#### WHAT IS EXPECTED:
Range to output from the entries below: the line containing "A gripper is" through the line containing "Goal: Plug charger". Set it down exactly, ends included, nothing else.

*** Opening AVAILABLE DATA ***

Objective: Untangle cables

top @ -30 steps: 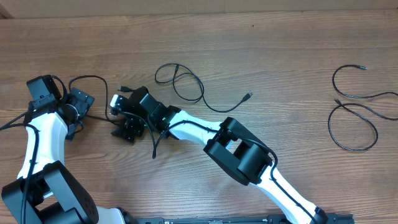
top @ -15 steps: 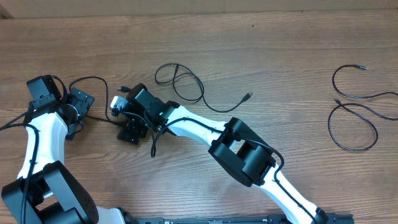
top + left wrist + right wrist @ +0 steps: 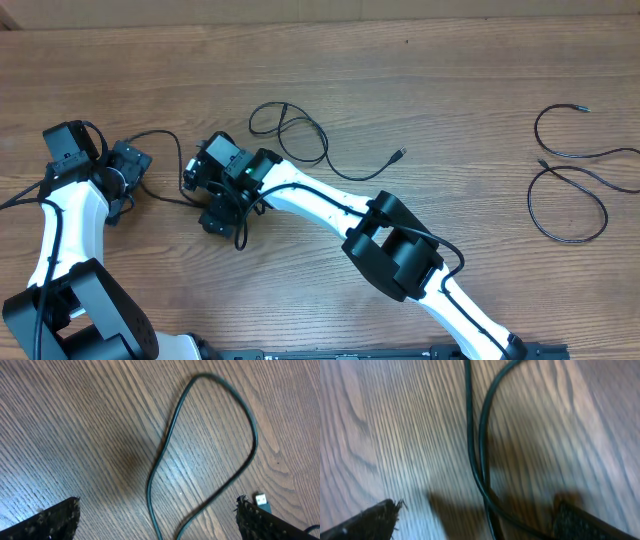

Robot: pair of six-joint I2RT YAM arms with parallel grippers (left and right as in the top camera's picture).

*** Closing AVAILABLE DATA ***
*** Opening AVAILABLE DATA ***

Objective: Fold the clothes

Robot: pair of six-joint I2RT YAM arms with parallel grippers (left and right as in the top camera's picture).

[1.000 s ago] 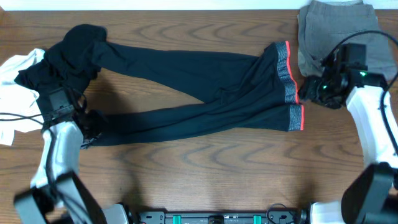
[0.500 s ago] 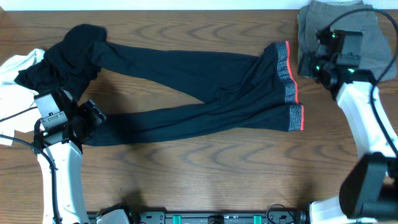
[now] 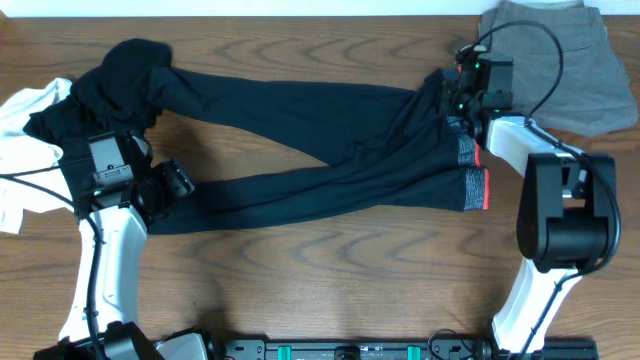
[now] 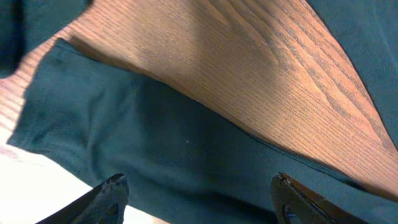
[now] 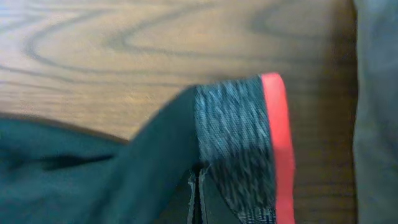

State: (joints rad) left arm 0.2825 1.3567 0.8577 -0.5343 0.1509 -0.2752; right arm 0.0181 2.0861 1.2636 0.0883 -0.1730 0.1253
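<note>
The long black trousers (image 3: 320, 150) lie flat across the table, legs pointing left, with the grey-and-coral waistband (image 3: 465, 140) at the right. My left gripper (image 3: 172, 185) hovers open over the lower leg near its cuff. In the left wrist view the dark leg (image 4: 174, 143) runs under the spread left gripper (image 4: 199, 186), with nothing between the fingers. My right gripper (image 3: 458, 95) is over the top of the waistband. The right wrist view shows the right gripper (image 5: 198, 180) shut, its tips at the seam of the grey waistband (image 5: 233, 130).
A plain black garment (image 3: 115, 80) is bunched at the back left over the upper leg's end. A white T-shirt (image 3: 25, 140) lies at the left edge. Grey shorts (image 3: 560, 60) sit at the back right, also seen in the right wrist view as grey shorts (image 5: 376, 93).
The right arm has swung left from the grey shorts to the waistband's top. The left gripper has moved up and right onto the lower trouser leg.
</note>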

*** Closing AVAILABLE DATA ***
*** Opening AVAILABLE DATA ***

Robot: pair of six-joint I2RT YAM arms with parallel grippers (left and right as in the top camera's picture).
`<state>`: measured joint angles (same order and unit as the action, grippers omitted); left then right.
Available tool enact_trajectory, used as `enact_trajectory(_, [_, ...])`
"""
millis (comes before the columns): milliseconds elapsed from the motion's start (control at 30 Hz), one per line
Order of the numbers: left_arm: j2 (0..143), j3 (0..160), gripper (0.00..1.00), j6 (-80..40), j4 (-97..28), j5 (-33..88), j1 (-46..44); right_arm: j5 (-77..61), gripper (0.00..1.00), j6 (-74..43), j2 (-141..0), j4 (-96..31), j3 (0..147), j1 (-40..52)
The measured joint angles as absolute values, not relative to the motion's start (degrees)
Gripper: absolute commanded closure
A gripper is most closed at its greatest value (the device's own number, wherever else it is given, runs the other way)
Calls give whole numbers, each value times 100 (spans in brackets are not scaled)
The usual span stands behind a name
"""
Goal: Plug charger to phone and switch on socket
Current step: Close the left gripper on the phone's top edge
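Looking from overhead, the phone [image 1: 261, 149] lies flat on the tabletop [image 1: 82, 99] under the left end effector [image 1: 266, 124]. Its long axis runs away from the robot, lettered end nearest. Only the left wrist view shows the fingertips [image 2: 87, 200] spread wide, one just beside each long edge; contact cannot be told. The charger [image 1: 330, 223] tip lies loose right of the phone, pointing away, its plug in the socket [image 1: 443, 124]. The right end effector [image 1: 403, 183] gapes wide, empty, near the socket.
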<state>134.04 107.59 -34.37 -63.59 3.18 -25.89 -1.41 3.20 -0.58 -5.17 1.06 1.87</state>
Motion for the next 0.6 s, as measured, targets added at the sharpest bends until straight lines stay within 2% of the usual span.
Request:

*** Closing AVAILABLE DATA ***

#### ANSWER SECTION:
A gripper is most closed at its greatest value (the device's own number, wherever else it is given, runs the other way)
Calls give whole numbers, each value times 100 (spans in brackets are not scaled)
The usual span stands behind a name
"""
Goal: Plug charger to phone and switch on socket

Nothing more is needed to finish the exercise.